Alternatively, an inhibitory effect of heterotrimeric G-proteins has been observed in adrenal chromaffin cells (171). GAP-43 activates Go by increasing guanine nucleotide exchange. In the presence of GAP-43 the rate of GTPyS binding to granule membranes was increased whilst noradrenaline secretion was inhibited. Antibodies raised against Go reduced the inhibitory effect of GAP-43 indicating that secretion from chromaffin cells is under the regulation of Go.

Monomeric GTP-binding proteins play a well-established role in regulated exocytosis. The Rab family of small GTP-binding proteins regulate many transport steps in both the secretory and endocytic pathways. Only one member of the family -Rab3A- so far, has been shown to be involved in the control of regulated exocytosis.

The localisation of Rab3A specifically to cells containing regulated secretory pathways (172) provided the first indication that this protein maybe involved in regulated exocytosis. Further localisation studies have demonstrated that Rab3A associates with secretory granules in adrenal chromaffin cells (172) and synaptic vesicles in nerve terminals (173) thus emphasising a potential role for Rab3A in exocytosis.

Studies utilising a peptide which corresponds to the proposed effector domain of Rab3A have provided much of the evidence for the role of Rab3A. In the presence of this peptide, exocytotic release is stimulated in several cells including pancreatic p- cells (174), mast cells (175), adrenal chromaffin cells (176) and pituitary cells (174,177). Recent evidence from Stahl et al (178) has demonstrated that Rab3A which is associated with synaptic vesicles is predominantly in the GTP bound form. Stimuli which induce exocytosis results in GTP hydrolysis and therefore a shift to the GDP bound form. These observations are specific to Rab3A localised at the synaptic vesicle membrane with no observable changes in the cytosolic pool of Rab3A. The authors therefore propose that GTP hydrolysis by Rab3A is associated with vesicles docking or fusion.

Through the use of a photoactivated cross linking Rab3A peptide Olszewski et al (174) have provided evidence which suggests that Rab3A interacts specifically with two proteins (REEPl & 2) and that this interaction is perhaps important for the regulation of exocytosis in pancreatic p-cells. Both REEPl & 2 are predominantly membrane- associated in unstimulated cells but redistribute to the cytosol when release of insulin is maximal. It is postulated that these proteins and Rab3A may form an inhibitory complex which, once dissociated allows exocytosis to occur. A similar inhibitory role for Rab3A has been implicated in studies from adrenal chromaffin cells (176)

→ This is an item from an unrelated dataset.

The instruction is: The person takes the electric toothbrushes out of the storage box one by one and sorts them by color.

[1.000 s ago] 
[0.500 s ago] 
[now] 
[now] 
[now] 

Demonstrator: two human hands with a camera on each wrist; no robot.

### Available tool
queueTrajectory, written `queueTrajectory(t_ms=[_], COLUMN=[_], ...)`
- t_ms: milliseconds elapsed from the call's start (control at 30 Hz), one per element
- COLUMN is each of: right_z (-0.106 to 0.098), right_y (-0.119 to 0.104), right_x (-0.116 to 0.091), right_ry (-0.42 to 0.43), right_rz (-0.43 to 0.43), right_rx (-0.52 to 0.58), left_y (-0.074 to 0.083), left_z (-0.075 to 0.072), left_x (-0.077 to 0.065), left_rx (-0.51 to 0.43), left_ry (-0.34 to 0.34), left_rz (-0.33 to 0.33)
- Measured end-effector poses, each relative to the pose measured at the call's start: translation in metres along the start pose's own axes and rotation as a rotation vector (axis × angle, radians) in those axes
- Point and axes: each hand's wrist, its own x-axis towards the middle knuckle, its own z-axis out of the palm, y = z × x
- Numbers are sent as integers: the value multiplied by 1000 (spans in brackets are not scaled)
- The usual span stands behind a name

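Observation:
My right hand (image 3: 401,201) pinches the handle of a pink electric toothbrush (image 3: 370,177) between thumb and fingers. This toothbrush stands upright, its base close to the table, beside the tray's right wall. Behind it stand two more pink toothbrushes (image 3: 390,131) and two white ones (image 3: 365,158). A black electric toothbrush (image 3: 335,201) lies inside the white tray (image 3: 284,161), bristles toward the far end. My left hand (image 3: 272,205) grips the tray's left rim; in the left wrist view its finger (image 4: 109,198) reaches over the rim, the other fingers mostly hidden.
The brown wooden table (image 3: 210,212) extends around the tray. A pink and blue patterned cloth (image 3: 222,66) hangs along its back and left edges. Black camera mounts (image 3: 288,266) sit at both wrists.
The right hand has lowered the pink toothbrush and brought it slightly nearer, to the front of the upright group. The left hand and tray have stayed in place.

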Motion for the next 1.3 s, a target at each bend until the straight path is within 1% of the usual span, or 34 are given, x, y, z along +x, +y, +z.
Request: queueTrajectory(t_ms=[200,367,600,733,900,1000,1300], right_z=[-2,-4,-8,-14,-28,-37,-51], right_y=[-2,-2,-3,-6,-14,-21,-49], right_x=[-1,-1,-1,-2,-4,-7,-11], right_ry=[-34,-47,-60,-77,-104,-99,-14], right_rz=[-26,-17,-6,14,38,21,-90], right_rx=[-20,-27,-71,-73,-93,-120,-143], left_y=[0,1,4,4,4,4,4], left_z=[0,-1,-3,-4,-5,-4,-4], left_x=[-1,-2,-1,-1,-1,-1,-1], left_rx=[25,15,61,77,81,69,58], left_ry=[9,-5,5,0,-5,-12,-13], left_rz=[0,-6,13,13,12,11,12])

Recently, the involvement of Rho and Rac have been implicated in the regulation of secretion in mast cells (30). Constitutively-active mutants of these proteins enhanced secretion whilst specific inhibitors of endogenous Rac and Rho- N17Racl and C3 transferase respectively- inhibited secretion. Similar evidence was demonstrated for the regulation of exocytosis by Rho in RBL cells (179).

Rho and Rac are involved in the regulation of the actin cytoskeleton (24,25). It is proposed that the cytoskeleton forms a barrier to the docking of secretory vesicles and that localised disassembly of the cytoskeleton is required for exocytosis to occur. Preliminary results suggest that exocytosis from mast cells in response to Rho and Rac occurs in the absence of their observed effects on the actin cytoskeleton and vice versa

although the interdependence of these pathways need to be fully established (30).